**TASK OBJECTIVE**
The output should match the data below line for line.

**THE DATA**
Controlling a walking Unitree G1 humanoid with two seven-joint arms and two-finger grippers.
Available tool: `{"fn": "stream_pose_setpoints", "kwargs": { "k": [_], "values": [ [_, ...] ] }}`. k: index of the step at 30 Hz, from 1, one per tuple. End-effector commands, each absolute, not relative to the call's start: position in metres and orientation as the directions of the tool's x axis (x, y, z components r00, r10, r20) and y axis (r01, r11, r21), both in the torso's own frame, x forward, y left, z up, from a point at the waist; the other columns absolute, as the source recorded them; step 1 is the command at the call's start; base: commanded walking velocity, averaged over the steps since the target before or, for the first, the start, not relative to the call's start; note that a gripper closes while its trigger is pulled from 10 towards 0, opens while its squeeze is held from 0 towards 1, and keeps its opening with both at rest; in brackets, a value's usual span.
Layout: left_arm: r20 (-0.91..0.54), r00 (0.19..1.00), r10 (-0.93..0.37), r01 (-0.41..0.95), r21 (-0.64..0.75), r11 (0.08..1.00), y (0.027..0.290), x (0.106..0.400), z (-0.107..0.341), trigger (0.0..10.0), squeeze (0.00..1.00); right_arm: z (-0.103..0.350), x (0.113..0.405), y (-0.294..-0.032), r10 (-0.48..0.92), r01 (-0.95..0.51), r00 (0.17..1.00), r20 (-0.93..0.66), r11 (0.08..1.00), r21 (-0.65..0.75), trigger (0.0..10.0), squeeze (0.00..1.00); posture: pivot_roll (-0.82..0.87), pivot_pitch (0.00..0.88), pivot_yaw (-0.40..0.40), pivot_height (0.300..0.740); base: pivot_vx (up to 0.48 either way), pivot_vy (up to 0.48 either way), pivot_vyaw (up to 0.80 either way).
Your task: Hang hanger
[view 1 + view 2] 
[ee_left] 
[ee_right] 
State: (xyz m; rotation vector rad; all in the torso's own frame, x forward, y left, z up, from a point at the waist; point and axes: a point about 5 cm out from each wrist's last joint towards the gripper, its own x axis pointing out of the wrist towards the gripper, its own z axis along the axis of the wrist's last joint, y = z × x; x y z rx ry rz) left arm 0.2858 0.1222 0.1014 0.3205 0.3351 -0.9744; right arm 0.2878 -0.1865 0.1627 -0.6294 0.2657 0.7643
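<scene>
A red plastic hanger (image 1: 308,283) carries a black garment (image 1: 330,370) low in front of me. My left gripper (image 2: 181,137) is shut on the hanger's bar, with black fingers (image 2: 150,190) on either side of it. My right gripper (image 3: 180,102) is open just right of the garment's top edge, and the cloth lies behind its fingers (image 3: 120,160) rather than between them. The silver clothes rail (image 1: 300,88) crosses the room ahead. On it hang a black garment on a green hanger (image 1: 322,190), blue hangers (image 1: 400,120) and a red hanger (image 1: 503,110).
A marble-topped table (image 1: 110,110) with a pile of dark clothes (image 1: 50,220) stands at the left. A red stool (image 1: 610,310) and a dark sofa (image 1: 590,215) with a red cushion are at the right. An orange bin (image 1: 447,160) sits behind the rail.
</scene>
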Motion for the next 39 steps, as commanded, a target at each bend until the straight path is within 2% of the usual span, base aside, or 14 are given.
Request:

**RESPONSE BELOW**
Controlling a walking Unitree G1 humanoid with two seven-joint arms and two-finger grippers.
Available tool: `{"fn": "stream_pose_setpoints", "kwargs": { "k": [_], "values": [ [_, ...] ] }}`. k: index of the step at 30 Hz, from 1, one per tuple. End-effector commands, each absolute, not relative to the call's start: position in metres and orientation as the directions of the tool's x axis (x, y, z components r00, r10, r20) and y axis (r01, r11, r21), both in the torso's own frame, x forward, y left, z up, from a point at the waist; the other columns absolute, as the source recorded them; step 1 is the command at the call's start; base: commanded walking velocity, averaged over the steps since the target before or, for the first, the start, not relative to the call's start; note that a gripper closes while its trigger is pulled from 10 towards 0, opens while its squeeze is held from 0 towards 1, and keeps its opening with both at rest; in brackets, a value's usual span.
Layout: left_arm: r20 (-0.91..0.54), r00 (0.19..1.00), r10 (-0.93..0.37), r01 (-0.41..0.95), r21 (-0.64..0.75), r11 (0.08..1.00), y (0.027..0.290), x (0.106..0.400), z (-0.107..0.341), trigger (0.0..10.0), squeeze (0.00..1.00); right_arm: z (-0.103..0.350), x (0.113..0.405), y (-0.294..-0.032), r10 (-0.48..0.92), r01 (-0.95..0.51), r00 (0.17..1.00), r20 (-0.93..0.66), r11 (0.08..1.00), r21 (-0.65..0.75), trigger (0.0..10.0), squeeze (0.00..1.00); posture: pivot_roll (-0.82..0.87), pivot_pitch (0.00..0.88), pivot_yaw (-0.40..0.40), pivot_height (0.300..0.740); base: pivot_vx (up to 0.48 either way), pivot_vy (up to 0.48 either way), pivot_vyaw (up to 0.80 either way).
Your task: Hang hanger
[view 1 + view 2] 
[ee_left] 
[ee_right] 
State: (xyz m; rotation vector rad; all in the torso's own frame, x forward, y left, z up, from a point at the waist; point and axes: a point about 5 cm out from each wrist's last joint towards the gripper, its own x axis pointing out of the wrist towards the gripper, its own z axis along the axis of the wrist's last joint, y = z × x; x y z rx ry rz) left arm 0.2858 0.1222 0.1014 0.3205 0.3351 -0.9744; right arm 0.2878 -0.1865 0.1627 -0.6294 0.2657 0.7643
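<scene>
A red plastic hanger (image 1: 308,283) carries a black garment (image 1: 330,370) low in front of me. My left gripper (image 2: 181,137) is shut on the hanger's bar, with black fingers (image 2: 150,190) on either side of it. My right gripper (image 3: 180,102) is open just right of the garment's top edge, and the cloth lies behind its fingers (image 3: 120,160) rather than between them. The silver clothes rail (image 1: 300,88) crosses the room ahead. On it hang a black garment on a green hanger (image 1: 322,190), blue hangers (image 1: 400,120) and a red hanger (image 1: 503,110).
A marble-topped table (image 1: 110,110) with a pile of dark clothes (image 1: 50,220) stands at the left. A red stool (image 1: 610,310) and a dark sofa (image 1: 590,215) with a red cushion are at the right. An orange bin (image 1: 447,160) sits behind the rail.
</scene>
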Motion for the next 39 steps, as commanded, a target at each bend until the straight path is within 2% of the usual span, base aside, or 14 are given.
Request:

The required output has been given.